--- START ---

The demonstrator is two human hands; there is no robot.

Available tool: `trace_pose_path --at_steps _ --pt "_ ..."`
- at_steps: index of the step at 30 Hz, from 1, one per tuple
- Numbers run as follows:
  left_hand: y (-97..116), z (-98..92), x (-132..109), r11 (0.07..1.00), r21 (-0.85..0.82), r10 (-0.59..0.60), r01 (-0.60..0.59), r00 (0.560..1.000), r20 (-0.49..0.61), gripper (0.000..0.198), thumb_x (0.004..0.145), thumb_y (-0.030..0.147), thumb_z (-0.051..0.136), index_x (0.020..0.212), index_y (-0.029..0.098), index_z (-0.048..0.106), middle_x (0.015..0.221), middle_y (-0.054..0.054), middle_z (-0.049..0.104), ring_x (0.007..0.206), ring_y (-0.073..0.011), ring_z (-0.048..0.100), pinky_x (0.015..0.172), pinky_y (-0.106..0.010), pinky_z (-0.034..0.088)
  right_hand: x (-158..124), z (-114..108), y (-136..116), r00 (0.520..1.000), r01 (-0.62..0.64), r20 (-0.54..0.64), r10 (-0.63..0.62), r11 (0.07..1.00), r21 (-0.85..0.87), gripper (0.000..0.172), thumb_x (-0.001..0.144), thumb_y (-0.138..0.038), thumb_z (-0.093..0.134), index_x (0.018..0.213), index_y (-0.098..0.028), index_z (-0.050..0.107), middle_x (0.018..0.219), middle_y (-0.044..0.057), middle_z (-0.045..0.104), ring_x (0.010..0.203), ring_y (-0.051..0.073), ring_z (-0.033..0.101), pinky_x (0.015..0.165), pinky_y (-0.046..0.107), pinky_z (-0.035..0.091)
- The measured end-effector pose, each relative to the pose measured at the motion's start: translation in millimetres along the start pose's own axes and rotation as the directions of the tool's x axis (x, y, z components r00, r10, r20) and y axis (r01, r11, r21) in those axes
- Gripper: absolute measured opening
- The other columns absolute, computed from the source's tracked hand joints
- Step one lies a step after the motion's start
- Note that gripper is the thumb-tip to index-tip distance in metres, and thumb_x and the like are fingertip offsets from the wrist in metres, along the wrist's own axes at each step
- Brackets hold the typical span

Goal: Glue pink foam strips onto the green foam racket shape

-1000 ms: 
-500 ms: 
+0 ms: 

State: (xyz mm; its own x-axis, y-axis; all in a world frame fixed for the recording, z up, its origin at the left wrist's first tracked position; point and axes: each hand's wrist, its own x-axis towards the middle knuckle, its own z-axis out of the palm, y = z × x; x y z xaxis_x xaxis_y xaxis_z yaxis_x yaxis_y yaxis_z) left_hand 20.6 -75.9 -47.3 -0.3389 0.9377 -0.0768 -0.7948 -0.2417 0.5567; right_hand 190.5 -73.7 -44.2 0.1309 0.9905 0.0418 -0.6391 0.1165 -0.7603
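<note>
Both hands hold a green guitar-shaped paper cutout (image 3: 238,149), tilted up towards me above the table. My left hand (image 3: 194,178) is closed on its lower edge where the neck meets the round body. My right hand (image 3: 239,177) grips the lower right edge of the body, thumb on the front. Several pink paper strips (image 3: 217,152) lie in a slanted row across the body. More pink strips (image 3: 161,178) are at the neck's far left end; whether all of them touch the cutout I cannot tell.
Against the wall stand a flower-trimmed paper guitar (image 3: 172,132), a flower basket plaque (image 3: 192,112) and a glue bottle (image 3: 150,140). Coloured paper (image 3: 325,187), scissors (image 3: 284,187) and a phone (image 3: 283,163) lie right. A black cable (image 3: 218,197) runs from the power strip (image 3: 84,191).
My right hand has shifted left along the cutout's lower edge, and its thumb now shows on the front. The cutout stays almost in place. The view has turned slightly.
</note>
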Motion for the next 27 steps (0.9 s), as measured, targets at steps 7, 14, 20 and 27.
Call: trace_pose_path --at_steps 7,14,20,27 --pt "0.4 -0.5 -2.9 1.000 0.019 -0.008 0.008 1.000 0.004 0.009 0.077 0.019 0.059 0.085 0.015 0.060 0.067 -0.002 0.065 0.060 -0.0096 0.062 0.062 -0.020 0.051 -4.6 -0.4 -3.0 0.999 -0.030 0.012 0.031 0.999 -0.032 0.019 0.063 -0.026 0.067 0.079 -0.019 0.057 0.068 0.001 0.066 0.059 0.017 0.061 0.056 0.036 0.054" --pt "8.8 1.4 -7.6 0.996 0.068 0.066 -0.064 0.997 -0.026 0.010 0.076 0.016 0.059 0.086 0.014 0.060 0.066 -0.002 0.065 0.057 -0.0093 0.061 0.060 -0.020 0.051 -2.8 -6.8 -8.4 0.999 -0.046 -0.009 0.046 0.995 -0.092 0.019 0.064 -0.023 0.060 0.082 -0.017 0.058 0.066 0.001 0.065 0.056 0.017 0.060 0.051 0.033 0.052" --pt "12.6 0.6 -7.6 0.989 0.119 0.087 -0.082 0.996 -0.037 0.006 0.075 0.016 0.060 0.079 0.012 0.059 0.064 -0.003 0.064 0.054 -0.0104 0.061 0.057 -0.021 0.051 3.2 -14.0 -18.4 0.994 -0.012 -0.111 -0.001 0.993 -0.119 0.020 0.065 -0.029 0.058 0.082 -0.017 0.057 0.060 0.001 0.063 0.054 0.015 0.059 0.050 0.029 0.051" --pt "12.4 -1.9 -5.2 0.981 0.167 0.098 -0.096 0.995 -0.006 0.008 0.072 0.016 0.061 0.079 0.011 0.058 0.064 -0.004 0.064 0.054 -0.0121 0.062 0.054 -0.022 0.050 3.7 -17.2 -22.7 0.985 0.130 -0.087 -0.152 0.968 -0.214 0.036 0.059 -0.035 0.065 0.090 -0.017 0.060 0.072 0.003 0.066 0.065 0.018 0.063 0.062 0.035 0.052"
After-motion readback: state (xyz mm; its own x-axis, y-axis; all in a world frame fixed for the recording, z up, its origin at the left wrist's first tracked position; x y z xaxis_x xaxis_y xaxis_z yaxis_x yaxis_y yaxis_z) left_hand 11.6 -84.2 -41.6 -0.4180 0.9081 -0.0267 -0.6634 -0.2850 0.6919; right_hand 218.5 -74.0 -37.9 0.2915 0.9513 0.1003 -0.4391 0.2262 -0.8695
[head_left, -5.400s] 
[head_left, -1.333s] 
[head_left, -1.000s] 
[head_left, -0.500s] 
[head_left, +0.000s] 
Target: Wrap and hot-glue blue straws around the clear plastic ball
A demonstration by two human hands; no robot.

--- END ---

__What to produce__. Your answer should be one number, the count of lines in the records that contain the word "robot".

__Result of the task__. 2